‘Cap tax-free ISA savings at £100k’, leading think tank suggests
Britain has struggled to save for decades, with it having the lowest saving rate of any G7 country in four out of every five years since 1980.
While successive Governments have recognised the savings gap with a number of incentives and tax reliefs, the Resolution Foundation said they are “not fit for purpose”.
The report authors noted: “While intended to encourage more people to save, all of these policies’ main impact is to provide support to many people who were likely to be saving money anyway.”
It said the rich have pocketed the lion’s share of savings at a cost of £7bn to the Exchequer, while 750,000 of the low- and middle-income households have no savings at all.
As part of its ISA ISA Baby report published today in partnership with abrdn Financial Fairness Trust, it looked at the various savings schemes available to Brits, the tax hit to the Exchequer and suggestions for improvement, such as setting a £100,000 limit for tax-free ISA cash, as well as auto-enrolling benefit claimants into the Help to Save scheme.
Personal Savings Allowance
Savings allowances are progressive, with basic rate taxpayers able to earn £1,000 in saving interest (£500 for higher earners) under the Personal Savings Allowance.
However, 41% of the £1.3bn of foregone tax revenue goes to the richest tenth of households “reflecting their far higher levels of saving”.
Individual Savings Accounts (ISAs)
ISAs are set to cost the Exchequer £4.3bn a year in foregone tax by the end of 2023/24 as interest rates rise.
The think tank said ISAs are “heavily skewed towards richer households” as close to a third of total ISA savings are owned by those in the richest tenth of families.
Lifetime ISAs (LISAs)
LISAs offer a 25% bonus on savings and they’re targeted at potential first-time buyers under the age of 40.
Resolution Foundation said close to half of the £670m of government support is estimated to be going to the richest fifth of households.
Help to Save
Under the Help to Save scheme, eligible benefit recipients can save up to £50 a month where they receive a 50% top-up from the Government.
It is the only savings policy targeted at low-income families (at a cost of £43m) but take-up is low, with under one in 10 eligible using it.
The think tank said this may be because many benefit recipients are simply unable to save, but with 92% of monthly Help to Save deposits at the maximum value of £50, “people who do engage are clearly keen to save as much as possible”.
‘Overhaul of Britain’s savings policies required’

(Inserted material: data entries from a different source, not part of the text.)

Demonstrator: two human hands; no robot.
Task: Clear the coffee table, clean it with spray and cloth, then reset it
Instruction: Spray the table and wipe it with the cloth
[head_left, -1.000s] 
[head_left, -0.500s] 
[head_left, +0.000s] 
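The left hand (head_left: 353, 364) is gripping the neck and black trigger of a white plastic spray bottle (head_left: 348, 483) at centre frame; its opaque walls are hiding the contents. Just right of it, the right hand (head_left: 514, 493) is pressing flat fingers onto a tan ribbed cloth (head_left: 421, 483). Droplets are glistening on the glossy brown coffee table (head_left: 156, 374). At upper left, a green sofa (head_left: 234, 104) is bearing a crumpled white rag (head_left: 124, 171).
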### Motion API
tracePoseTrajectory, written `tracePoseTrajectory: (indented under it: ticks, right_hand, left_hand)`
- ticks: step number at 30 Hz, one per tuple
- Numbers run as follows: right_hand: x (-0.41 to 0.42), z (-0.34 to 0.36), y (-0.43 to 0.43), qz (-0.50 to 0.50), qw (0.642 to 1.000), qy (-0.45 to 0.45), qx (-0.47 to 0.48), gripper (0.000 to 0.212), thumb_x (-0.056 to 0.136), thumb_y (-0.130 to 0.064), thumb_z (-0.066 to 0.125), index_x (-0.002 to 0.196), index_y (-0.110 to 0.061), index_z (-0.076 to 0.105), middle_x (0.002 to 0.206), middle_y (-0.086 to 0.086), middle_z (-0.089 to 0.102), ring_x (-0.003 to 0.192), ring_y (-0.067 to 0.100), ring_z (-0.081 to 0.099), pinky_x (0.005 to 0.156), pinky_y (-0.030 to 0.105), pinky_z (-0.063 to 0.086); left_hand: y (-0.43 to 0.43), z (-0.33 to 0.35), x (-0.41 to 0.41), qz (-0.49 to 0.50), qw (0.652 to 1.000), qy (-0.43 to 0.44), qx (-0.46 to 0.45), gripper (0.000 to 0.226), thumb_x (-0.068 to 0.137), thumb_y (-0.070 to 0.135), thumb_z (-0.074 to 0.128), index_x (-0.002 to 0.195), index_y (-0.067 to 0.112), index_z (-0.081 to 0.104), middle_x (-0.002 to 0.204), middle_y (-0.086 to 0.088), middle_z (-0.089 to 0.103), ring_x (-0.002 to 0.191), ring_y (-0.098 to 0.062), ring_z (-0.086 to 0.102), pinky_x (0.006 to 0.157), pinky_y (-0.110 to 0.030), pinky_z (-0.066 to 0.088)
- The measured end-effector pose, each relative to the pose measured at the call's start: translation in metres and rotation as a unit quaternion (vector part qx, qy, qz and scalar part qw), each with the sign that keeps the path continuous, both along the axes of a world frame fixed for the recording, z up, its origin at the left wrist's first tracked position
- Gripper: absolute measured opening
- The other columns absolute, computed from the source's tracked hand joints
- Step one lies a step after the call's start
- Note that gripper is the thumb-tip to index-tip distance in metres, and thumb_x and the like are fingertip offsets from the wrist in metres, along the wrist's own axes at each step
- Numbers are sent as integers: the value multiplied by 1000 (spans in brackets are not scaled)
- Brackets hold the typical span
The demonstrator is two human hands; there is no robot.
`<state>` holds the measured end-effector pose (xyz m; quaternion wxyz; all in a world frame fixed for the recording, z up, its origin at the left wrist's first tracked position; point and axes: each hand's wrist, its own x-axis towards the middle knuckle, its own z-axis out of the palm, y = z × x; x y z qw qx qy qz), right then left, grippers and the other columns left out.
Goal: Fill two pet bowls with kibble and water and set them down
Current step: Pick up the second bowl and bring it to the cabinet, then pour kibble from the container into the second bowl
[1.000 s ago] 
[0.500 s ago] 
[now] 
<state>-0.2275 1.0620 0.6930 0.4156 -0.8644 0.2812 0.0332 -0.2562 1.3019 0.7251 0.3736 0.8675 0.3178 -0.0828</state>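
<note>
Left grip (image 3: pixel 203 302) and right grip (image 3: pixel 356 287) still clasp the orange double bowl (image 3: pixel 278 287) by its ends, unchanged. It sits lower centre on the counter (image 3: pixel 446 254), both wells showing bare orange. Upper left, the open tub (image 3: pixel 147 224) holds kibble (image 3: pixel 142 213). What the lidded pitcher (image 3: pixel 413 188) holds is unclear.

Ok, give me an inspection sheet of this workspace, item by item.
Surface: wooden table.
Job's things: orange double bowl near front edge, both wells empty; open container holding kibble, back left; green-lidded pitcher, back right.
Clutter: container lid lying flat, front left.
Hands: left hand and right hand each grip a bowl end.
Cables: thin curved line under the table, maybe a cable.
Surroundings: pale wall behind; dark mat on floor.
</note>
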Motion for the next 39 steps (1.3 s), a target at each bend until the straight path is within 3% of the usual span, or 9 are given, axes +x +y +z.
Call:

The reports suggests that taken together, the richest tenth of households are set to gain just under £800 on average from these policies next year, around 20 times the gains received by the poorest tenth of households (£38). The average household is expected to gain around £250.
According to the report, ahead of the Chancellor’s March Budget, he should consider “overhauling Britain’s savings policies” to cut waste and focus on getting more people saving rather than rewarding those who already hold significant savings.
It suggested Help to Save should be expanded by auto-enrolling benefit claimants as well as doubling the monthly cap to £100. Further, these savings should be excluded from Universal Credit rules.
Further, ISAs should have a tax-free ceiling of £100,000, “reflecting the very poor use of resources involved in offering tax relief to 1.5 million people with over £100,000 of savings in ISAs alone”.
They suggested this policy could raise around £1bn per year by the end of 2023/24 “and allow scarce resources to be focused on the around 750,000 families with no savings at all”.
‘Savings incentives exist but aren’t fit for purpose’
Molly Broome, economist at the Resolution Foundation, said: “Britain is not a nation of savers. This lack of financial resilience has left many exposed during the cost-of-living crisis, with families having to build up debts and fall behind on bills.
“Government incentives to save do exist but are not fit for purpose – prioritising tax reliefs for those with very large amounts of savings over supporting real increases in the numbers of people with savings.
“Our myriad of savings policies are set to cost the Government £7bn next year as interest rate rise, with the lion’s share going to rich households. Spending over £2bn on those with ISA savings of over £100,000, while 750,000 families have no savings at all, is not what a good use of Treasury resources looks like.
“The Chancellor can address both problems in his upcoming Budget by massively expanding Help to Save for low-income families, and scaling back tax-free savings for already very-rich individuals.”
Mubin Haq, chief executive at the abrdn Financial Fairness Trust, added: “It’s essential that help is better targeted to those on lower incomes if we are to provide the safety buffer so many need.”